* _Data block_
----

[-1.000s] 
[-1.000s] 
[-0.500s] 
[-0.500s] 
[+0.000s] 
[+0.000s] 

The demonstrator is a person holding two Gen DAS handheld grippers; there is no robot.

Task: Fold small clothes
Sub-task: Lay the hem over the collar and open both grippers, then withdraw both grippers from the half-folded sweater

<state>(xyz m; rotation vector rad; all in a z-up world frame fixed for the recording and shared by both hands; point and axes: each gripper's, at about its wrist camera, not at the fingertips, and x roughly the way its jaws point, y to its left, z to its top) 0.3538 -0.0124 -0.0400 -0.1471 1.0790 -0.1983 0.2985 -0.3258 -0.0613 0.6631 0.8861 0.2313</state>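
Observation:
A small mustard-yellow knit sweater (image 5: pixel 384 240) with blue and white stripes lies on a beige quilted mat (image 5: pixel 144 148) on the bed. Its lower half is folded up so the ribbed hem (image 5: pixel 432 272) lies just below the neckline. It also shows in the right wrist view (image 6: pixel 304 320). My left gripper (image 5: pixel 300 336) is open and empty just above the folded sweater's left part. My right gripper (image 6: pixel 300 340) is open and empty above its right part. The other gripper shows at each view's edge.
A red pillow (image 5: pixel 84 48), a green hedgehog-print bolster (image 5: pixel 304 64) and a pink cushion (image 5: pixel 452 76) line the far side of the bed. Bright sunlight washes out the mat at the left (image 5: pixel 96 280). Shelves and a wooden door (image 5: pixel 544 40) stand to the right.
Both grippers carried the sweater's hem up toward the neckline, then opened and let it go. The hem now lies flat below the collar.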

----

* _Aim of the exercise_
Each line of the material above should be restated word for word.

* _Problem solution_
[-1.000s] 
[-1.000s] 
[-0.500s] 
[-0.500s] 
[+0.000s] 
[+0.000s] 

The demonstrator is a person holding two Gen DAS handheld grippers; there is no robot.

Task: Fold small clothes
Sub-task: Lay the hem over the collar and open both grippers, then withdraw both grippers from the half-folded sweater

<state>(xyz m; rotation vector rad; all in a z-up world frame fixed for the recording and shared by both hands; point and axes: each gripper's, at about its wrist camera, not at the fingertips, and x roughly the way its jaws point, y to its left, z to its top) 0.3538 -0.0124 -0.0400 -0.1471 1.0790 -0.1983 0.2985 -0.3258 -0.0613 0.6631 0.8861 0.2313</state>
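Observation:
A small mustard-yellow knit sweater (image 5: pixel 384 240) with blue and white stripes lies on a beige quilted mat (image 5: pixel 144 148) on the bed. Its lower half is folded up so the ribbed hem (image 5: pixel 432 272) lies just below the neckline. It also shows in the right wrist view (image 6: pixel 304 320). My left gripper (image 5: pixel 300 336) is open and empty just above the folded sweater's left part. My right gripper (image 6: pixel 300 340) is open and empty above its right part. The other gripper shows at each view's edge.
A red pillow (image 5: pixel 84 48), a green hedgehog-print bolster (image 5: pixel 304 64) and a pink cushion (image 5: pixel 452 76) line the far side of the bed. Bright sunlight washes out the mat at the left (image 5: pixel 96 280). Shelves and a wooden door (image 5: pixel 544 40) stand to the right.
Both grippers carried the sweater's hem up toward the neckline, then opened and let it go. The hem now lies flat below the collar.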

The answer, as written, is complete.